Petco black sand... if you can't do BDBS


Sent from my iPhone using Tapatalk


----------



## betta12 (Apr 29, 2017)

Ok sounds like this bdbs stuff is pretty good, anyone know how much $/bag? Also do I need to use fertilizers w this or does it have minerals?


----------



## Dman911 (Nov 24, 2016)

betta12 said:


> Ok sounds like this bdbs stuff is pretty good, anyone know how much $/bag? Also do I need to use fertilizers w this or does it have minerals?


Its good because its cheap. black, inert and usually easy to get. Its inert so does not contain nutrients or minerals so yes you will probably want some ferts and or root tabs.

Dan


----------



## Vinster8108 (Sep 1, 2016)

I'm pretty happy with the BDBS I got for my 75. If you want something with a nutrient exchange capability (CEC) you can mix it with flourite black sand(FBS). I did 50/50 BDBS/FBS. 

Paid $8 for a 50lb bag of BDBS at Tractor Supply Co, its in the power tool section (took me a while to find it lol)


----------



## Lancz (Apr 28, 2010)

This tank had BDBS. burr740's 75g build was what made me buy it to add to my eco-complete in my own tank. It's so cheap and there are Tractor Supply stores all over here in Michigan. I just rinsed portions in a 5g bucket in hot water before using it due to some people complaining of it being oily. I have never had an issue with it though.

http://www.plantedtank.net/forums/12-tank-journals/1117642-120-gal-dutchy-freestyle.html


----------



## Maryland Guppy (Dec 6, 2014)

Vinster8108 said:


> If you want something with a nutrient exchange capability (CEC) you can mix it with flourite black sand(FBS).


Flourite products are very low on the CEC chart, only about 1.7
I think they are some how rendered stable since they don't affect pH.

SafeTSorb(Flourite looking) is very high on the chart with a 33.6


----------



## burr740 (Feb 19, 2014)

+1 for BDbs

$7.99 for 50 lb bag at tractor Supply stores. There is another brand called Black Beauty, same thing, available where Im not exactly sure.

One bag would do for a 29 gal. Might need a little more for a 3' 30 gal.

As previously mentioned need to rinse it well first, some batches are dustier than others.

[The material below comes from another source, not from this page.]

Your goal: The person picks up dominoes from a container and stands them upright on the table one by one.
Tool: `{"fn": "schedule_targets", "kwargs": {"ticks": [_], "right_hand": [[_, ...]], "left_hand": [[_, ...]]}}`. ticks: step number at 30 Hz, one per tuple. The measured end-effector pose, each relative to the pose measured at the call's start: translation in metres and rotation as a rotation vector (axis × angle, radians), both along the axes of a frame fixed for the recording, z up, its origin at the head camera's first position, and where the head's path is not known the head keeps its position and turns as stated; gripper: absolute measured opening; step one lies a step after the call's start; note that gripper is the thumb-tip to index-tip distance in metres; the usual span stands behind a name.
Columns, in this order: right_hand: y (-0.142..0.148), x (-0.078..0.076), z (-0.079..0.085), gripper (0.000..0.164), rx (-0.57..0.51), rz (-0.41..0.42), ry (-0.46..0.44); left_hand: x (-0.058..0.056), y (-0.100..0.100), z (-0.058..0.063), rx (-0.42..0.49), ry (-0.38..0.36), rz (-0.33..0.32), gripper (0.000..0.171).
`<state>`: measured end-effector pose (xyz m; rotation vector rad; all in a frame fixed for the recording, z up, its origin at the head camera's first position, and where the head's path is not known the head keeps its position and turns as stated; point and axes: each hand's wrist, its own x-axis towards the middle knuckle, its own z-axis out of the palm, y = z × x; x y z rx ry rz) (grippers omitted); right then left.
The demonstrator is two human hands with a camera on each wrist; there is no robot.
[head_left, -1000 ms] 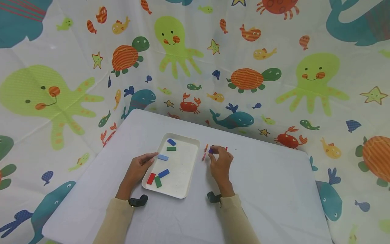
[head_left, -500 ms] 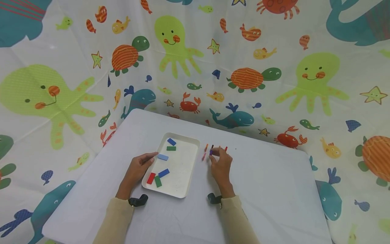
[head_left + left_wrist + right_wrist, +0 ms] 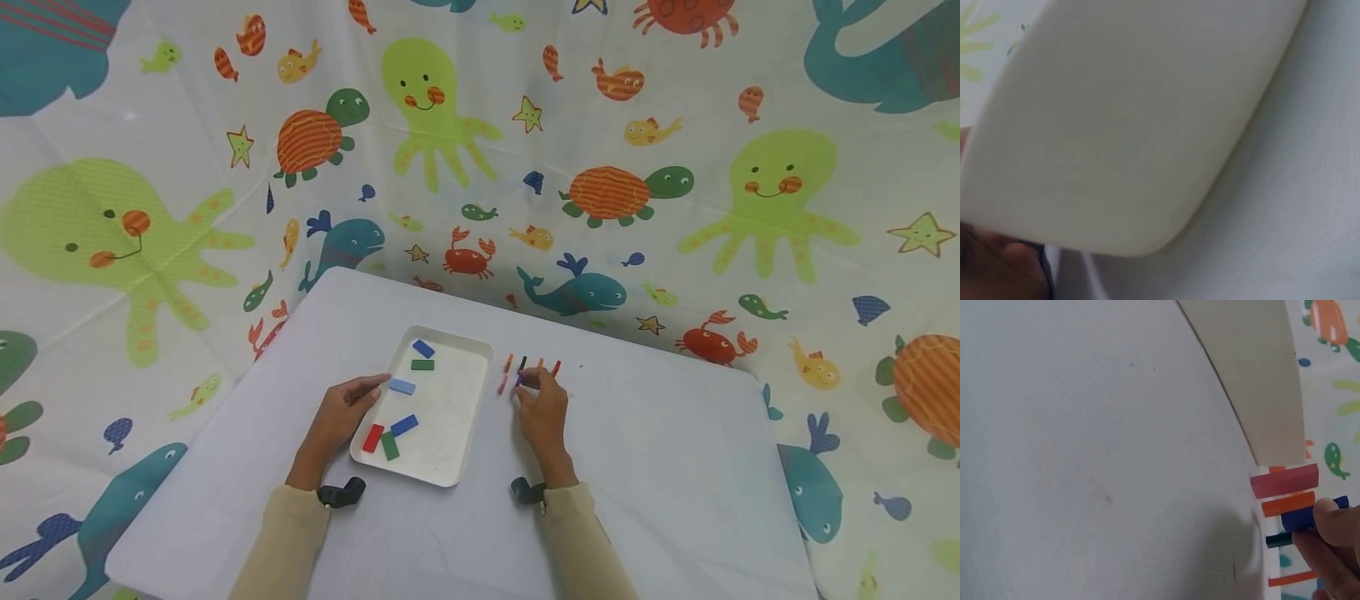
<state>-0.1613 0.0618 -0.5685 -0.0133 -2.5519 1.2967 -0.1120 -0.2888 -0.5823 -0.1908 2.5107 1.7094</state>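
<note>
one blue block (image 3: pixel 423 348) and one green block (image 3: pixel 422 365) lay near the far end of the white tray (image 3: pixel 441 400), a light blue block (image 3: pixel 402 387) by its left rim, and a second blue block (image 3: pixel 404 425), a red block (image 3: pixel 372 438) and a second green block (image 3: pixel 390 446) toward its near end. the left hand (image 3: pixel 343 412) was relaxed at that left rim, fingers loosely extended. right of the tray, the right hand (image 3: pixel 543 410) pinched a violet-blue block (image 3: pixel 1297 519) between thumb and finger, just beside a dark block (image 3: pixel 1279 540).
</note>
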Motion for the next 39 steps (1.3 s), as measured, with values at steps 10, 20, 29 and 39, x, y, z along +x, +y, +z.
{"fn": "schedule_targets", "kwargs": {"ticks": [10, 20, 29, 39], "right_hand": [[0.003, -0.001, -0.011, 0.030, 0.018, 0.032, 0.053], [0.004, -0.002, -0.014, 0.030, 0.000, 0.045, 0.032], [0.005, -0.001, -0.014, 0.032, -0.003, 0.066, 0.060], [0.005, 0.000, -0.010, 0.035, 0.010, 0.066, 0.028]], "left_hand": [[-0.002, 0.001, -0.001, -0.006, 0.009, -0.002, 0.039], [-0.001, 0.002, 0.002, -0.015, 0.026, -0.001, 0.039], [0.000, 0.002, 0.001, -0.028, 0.031, 0.004, 0.040], [0.000, 0.001, -0.001, -0.020, 0.020, 0.007, 0.039]]}}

The medium 20/40 grit is what I use. I'd try the courser size but they never have it in stock.


----------



## SKYE.__.HIGH (Mar 18, 2017)

Dman911 said:


> *cough ADA Aquasoil Amazonia *cough doesn't hurt to try and convince you
> 
> Dan




I would suggest ADA aquasoil. There are also types of aquasoil like Fluval stratum/S.T International aquasoil that are very dark and almost black in color.Although the sand is much cheaper it will not give you the nutrients that your plants want. Even low light plants love nutrients and co2. If you cannot give them co2 that's fine but if you give them the nutrients that they need then they will grow much better and look a lot nicer.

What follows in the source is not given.